In India, many people celebrate by throwing a public bonfire, exchanging foods, and throwing colored powder all over each other. Known as Holi, the festival is celebrated all throughout India and is the first major Hindu festival of the year. It officially falls on the day after the full moon, which this year is March 24, but the 2016 celebrations have already begun.
In addition to heralding the arrival of spring, Holi celebrates the victory of good over evil. The colored powder has deep ties to Indian legend and is a way for people to show affection towards loved ones.
Here are some of the most colorful images from the Holi celebrations.
The term "Holi" comes from the name "Holika", a character in a well-known Indian legend.
There are two main legends that are associated with the festival — Holika and Prahlad, and Radha and Krishna.

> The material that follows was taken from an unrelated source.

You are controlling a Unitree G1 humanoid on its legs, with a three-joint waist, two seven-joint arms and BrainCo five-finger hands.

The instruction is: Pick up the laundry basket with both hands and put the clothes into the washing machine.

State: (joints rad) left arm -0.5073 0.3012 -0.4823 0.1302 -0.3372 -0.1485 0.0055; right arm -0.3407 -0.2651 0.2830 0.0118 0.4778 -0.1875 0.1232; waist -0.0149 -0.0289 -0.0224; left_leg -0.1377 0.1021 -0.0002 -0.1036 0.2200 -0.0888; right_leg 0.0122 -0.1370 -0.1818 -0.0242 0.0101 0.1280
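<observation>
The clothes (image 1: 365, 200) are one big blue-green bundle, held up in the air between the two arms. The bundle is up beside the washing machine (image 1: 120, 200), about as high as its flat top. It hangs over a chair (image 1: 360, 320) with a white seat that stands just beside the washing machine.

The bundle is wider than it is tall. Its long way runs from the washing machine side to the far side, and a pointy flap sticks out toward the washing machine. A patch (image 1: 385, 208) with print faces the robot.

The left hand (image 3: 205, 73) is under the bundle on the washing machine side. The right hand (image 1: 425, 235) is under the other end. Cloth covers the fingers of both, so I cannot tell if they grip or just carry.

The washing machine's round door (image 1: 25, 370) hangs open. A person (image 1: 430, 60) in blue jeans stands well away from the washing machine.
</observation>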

Holika was the sister of the demon king of the Asuras, Hirankashyap. Hirankashyap ordered people to worship him, but his son, Prahlad, was an admirer of the second Hindu god, Lord Vishnu. Prahlad did not obey his father, so Hirankashyap tried to get him killed.
Hirankashyap's attempts to kill his son were constantly thwarted by Lord Vishnu. So, Hirankashyap asked his sister, Holika, to sit on a bonfire with Prahlad in her lap. Holika was blessed to be protected by fire, but that did not help her in this situation. Prahlad walked out of the bonfire unharmed, while Holika got burned to death.
The legend is where Holi got its name and explains why it is celebrated as a victory of good over evil. The public bonfire is held the day before Holi, in commemoration of the burning of Holika.
The throwing of colors, on the other hand, has its origins in the legend of lovers Radha and Krishna.
Krishna would complain to his mother that his skin was too dark, while Radha had fair skin.
Krishna's mother joked by telling him to paint Radha's face whatever color he wanted, hoping to settle down the crying.
Krishna took this seriously and applied colored powder and water to Radha's face. This was turned into paintings and murals.
Now during Holi, lovers and family members apply color to each other's faces to express their love and affection.
Each color has a different meaning in Indian culture.
The color red symbolizes fertility, love, beauty, and is worn by most brides at their wedding.
Green symbolizes new beginnings and the harvest, and is also the sacred color of the Muslim community in India.
The throwing of colors is meant for pure enjoyment.
Dancing is also a very big part of the festival's traditions.
During the Holi celebrations, people forget about race, social status, and everything else.
It's a fun gathering for everyone to let loose and show affection.